- **Dataset excerpts**
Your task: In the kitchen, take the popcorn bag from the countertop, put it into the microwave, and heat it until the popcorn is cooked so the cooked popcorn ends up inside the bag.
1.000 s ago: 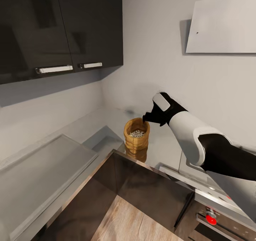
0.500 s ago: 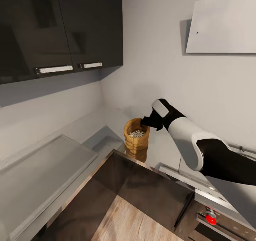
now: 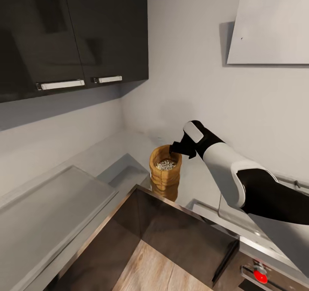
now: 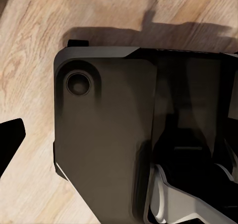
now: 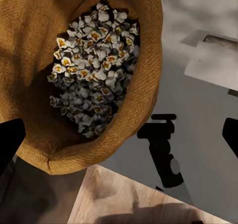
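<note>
One arm is at work: the right gripper (image 3: 175, 147) hovers at the far rim of the popcorn bag (image 3: 165, 171), and in the right wrist view its two dark fingertips (image 5: 10, 140) stand spread wide, one on each side of the picture, with nothing between them yet. The bag stands on the grey countertop (image 3: 128, 147) close to its front edge, near the inner corner where two runs of worktop meet. It stands upright, long axis vertical, its open mouth facing up, the popcorn (image 5: 94, 65) heaped inside.

To do this grasp well, I would lower the fingers so one goes just inside the rolled rim and the other outside, then pinch the wall firmly and lift straight up, keeping the mouth level so nothing spills. The left gripper's state I cannot tell; its camera looks down at a dark part of the robot above the wood floor (image 4: 34, 45).
</note>
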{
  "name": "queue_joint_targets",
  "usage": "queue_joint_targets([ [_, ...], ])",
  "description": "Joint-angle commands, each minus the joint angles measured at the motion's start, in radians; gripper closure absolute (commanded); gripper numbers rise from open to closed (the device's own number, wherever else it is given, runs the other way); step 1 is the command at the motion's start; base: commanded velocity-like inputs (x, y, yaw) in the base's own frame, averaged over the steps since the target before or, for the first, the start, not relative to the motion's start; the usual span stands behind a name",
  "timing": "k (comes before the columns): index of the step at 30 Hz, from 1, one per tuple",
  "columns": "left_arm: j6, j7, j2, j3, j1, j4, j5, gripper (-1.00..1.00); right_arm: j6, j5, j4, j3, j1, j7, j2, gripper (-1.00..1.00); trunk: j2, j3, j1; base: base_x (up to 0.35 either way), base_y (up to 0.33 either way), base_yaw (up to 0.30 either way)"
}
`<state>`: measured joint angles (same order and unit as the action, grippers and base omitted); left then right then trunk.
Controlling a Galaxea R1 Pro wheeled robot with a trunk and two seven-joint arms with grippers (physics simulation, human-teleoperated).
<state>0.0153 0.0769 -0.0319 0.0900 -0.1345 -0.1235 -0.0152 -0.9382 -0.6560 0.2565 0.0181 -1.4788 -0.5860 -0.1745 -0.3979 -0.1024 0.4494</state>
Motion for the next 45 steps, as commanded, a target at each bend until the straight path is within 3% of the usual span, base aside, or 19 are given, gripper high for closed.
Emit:
queue_joint_targets([
  [1,0.002,0.004,-0.001,0.008,0.000,-0.001,-0.002,-1.00,-0.002,-0.010,0.001,0.002,0.000,-0.009,0.000,-1.00,-0.002,-0.002,0.001,0.006,0.000,0.000],
  [16,0.002,0.004,-0.001,0.008,0.000,-0.001,-0.001,-1.00,0.000,-0.010,0.000,0.002,0.007,-0.009,0.000,-1.00,-0.002,-0.002,0.001,0.121,0.000,0.000],
  [21,0.002,0.004,0.000,0.008,0.000,-0.001,-0.002,-1.00,0.070,-0.014,-0.003,0.001,0.018,-0.009,0.000,-1.00,-0.002,-0.002,0.001,0.016,0.000,0.000],
  [27,0.002,0.004,-0.001,0.007,0.000,-0.001,-0.002,-1.00,0.078,-0.017,-0.022,0.000,0.038,-0.015,0.000,-1.00,-0.002,-0.002,0.001,0.000,0.000,0.000],
  [31,0.002,0.004,-0.002,0.007,0.000,-0.001,-0.002,-1.00,0.105,-0.025,-0.045,-0.004,0.072,-0.013,0.000,-1.00,-0.002,-0.002,0.001,0.000,0.000,0.000],
  [37,0.002,0.004,-0.001,0.008,0.000,-0.001,-0.002,-1.00,0.216,-0.030,-0.037,-0.003,0.174,-0.015,0.000,-1.00,-0.002,-0.002,0.001,0.000,0.000,0.000],
  [45,0.002,0.005,-0.002,0.007,0.000,-0.001,-0.001,-1.00,0.219,-0.030,-0.033,-0.003,0.177,-0.021,0.000,-1.00,-0.002,-0.002,0.001,0.000,0.000,0.000],
])
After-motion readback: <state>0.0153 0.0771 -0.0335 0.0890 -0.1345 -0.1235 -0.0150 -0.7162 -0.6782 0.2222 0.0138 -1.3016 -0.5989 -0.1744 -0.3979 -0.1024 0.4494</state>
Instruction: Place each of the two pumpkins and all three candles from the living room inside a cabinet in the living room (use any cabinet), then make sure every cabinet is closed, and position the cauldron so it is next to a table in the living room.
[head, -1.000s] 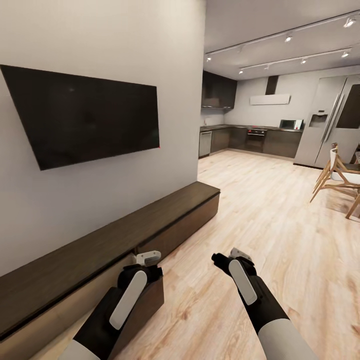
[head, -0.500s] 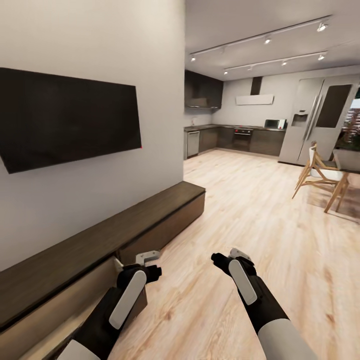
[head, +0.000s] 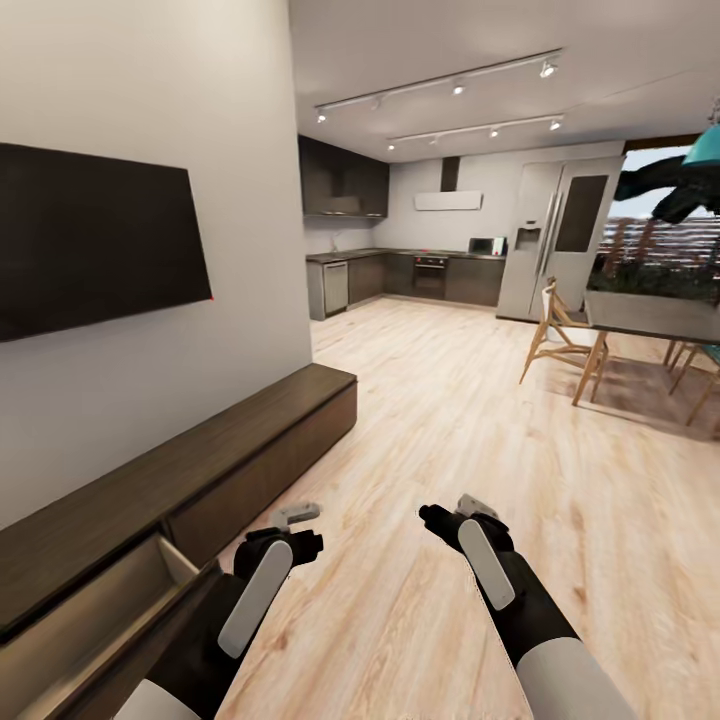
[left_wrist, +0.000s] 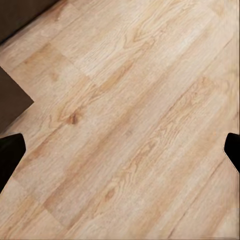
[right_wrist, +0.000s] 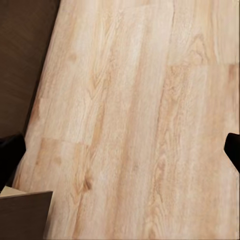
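Observation:
The cabinet (head: 230, 440) is a long, low dark-brown unit along the left wall under a wall TV. Its near drawer (head: 110, 610) stands pulled out at the lower left, showing a pale wood inside. My left gripper (head: 305, 528) hangs open over the floor just beside that drawer's front. My right gripper (head: 450, 512) is open too, over bare floor. In the left wrist view the left gripper (left_wrist: 120, 150) has its fingertips (left_wrist: 10, 150) spread wide over planks, with nothing between them. The right gripper (right_wrist: 120, 150) looks the same, beside the cabinet front (right_wrist: 25, 60). Pumpkins, candles and cauldron are out of view.
Light wood floor (head: 450, 420) runs ahead toward a kitchen with dark units and a steel fridge (head: 555, 235). A dining table (head: 650, 315) with wooden chairs (head: 560, 335) stands at the right. The TV (head: 90, 240) hangs on the left wall.
The whole view has swung to the right, so the camera turned; the cabinet and TV slid left and the dining table came in. Both arms hold the same pose.

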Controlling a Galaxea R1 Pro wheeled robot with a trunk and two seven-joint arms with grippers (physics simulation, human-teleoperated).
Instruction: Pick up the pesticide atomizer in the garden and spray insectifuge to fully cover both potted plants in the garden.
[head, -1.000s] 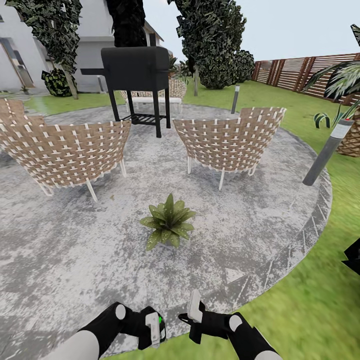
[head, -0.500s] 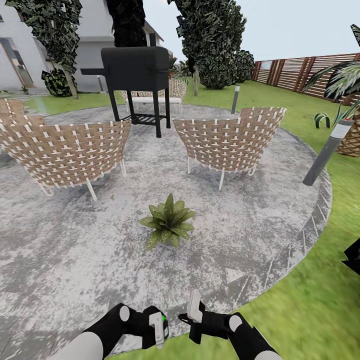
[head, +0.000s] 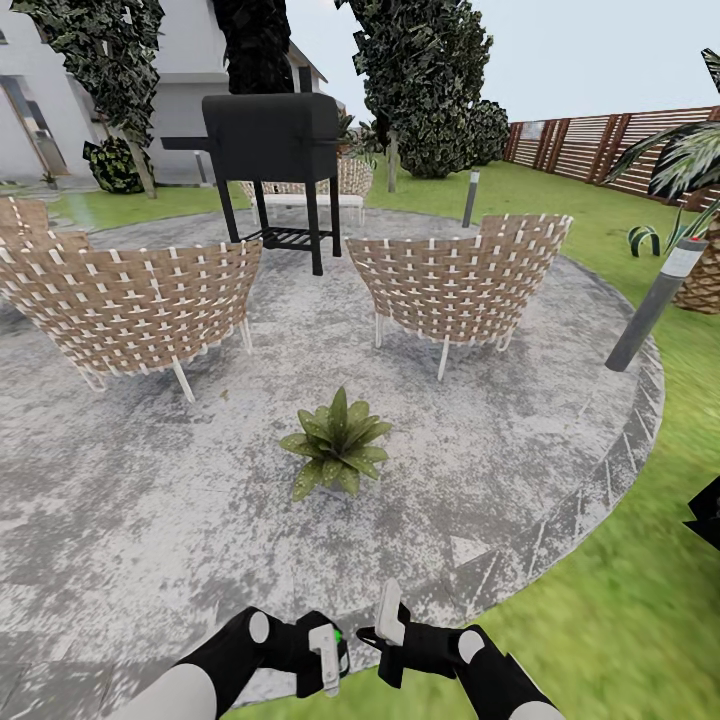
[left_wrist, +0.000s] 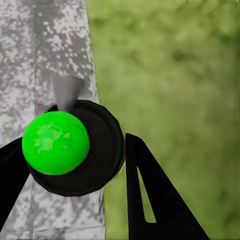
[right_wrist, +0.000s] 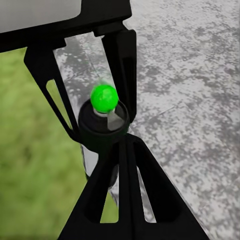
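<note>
The left gripper (head: 322, 662) is clamped around the pesticide atomizer (head: 335, 640), a small pale bottle with a black round cap and a bright green ball on top. In the left wrist view, the 2 black fingers (left_wrist: 150, 190) sit on either side of the cap, and the green ball stands between them. The right gripper (head: 388, 622) is just beside it, at 3 o'clock of the left one. In the right wrist view its 2 black fingertips (right_wrist: 122, 150) are pressed together with nothing between them, and they point at the bottle.

Both grippers hover low over the near edge of the round grey speckled paved patio (head: 150, 500), where it meets the green lawn (head: 620, 620). One potted plant (head: 337, 443), a low rosette of pointed green leaves, stands on the paving at 12 o'clock of the grippers, well apart from them.

A brown woven wicker chair (head: 130, 300) stands at 10 o'clock of the plant, and a 2nd wicker chair (head: 460, 280) at 1 o'clock. A black box-shaped grill on legs (head: 272, 140) is behind them at 12 o'clock. A tilted grey post lamp (head: 655, 300) rises at 3 o'clock, and a brown slatted wooden fence (head: 600, 145) runs at 2 o'clock.
</note>
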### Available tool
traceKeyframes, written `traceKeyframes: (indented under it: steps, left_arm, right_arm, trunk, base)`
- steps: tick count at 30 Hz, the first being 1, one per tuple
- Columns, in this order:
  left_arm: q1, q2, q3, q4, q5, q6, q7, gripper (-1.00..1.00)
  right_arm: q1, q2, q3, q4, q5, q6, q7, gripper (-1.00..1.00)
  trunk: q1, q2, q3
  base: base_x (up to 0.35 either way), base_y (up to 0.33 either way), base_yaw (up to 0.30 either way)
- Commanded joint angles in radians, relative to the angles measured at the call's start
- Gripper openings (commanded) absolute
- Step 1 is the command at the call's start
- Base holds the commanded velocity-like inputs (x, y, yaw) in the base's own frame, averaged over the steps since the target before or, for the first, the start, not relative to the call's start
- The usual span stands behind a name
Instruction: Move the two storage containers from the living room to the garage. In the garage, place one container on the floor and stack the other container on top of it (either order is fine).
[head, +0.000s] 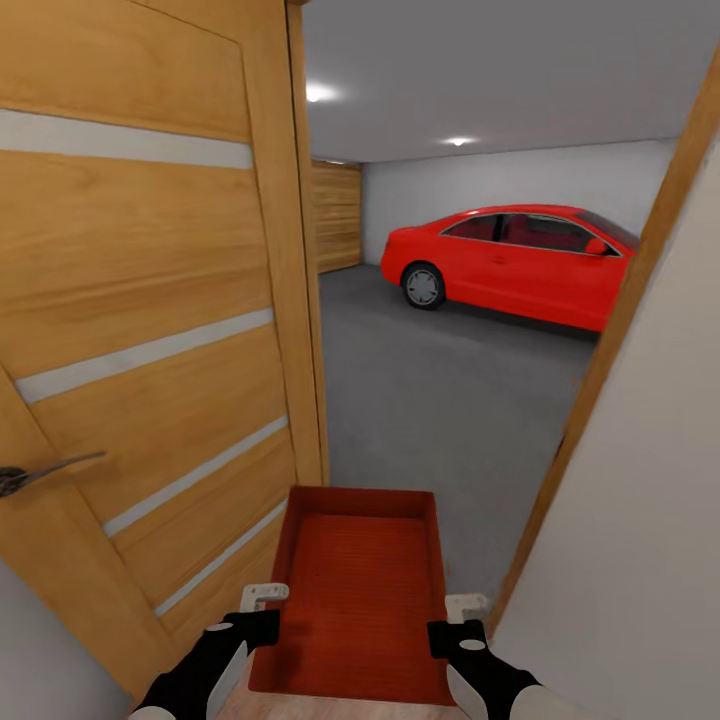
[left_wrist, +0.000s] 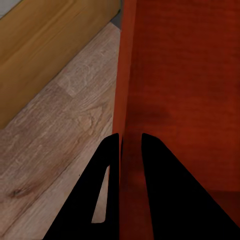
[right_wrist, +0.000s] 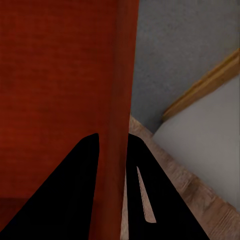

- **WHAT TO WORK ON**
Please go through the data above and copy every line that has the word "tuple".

- **EXERCISE SOLUTION**
  "timing": "k (comes before the columns): index of the step at 30 Hz, from 1, one per tuple",
- steps: tick count at 30 Hz, the first being 1, one per tuple

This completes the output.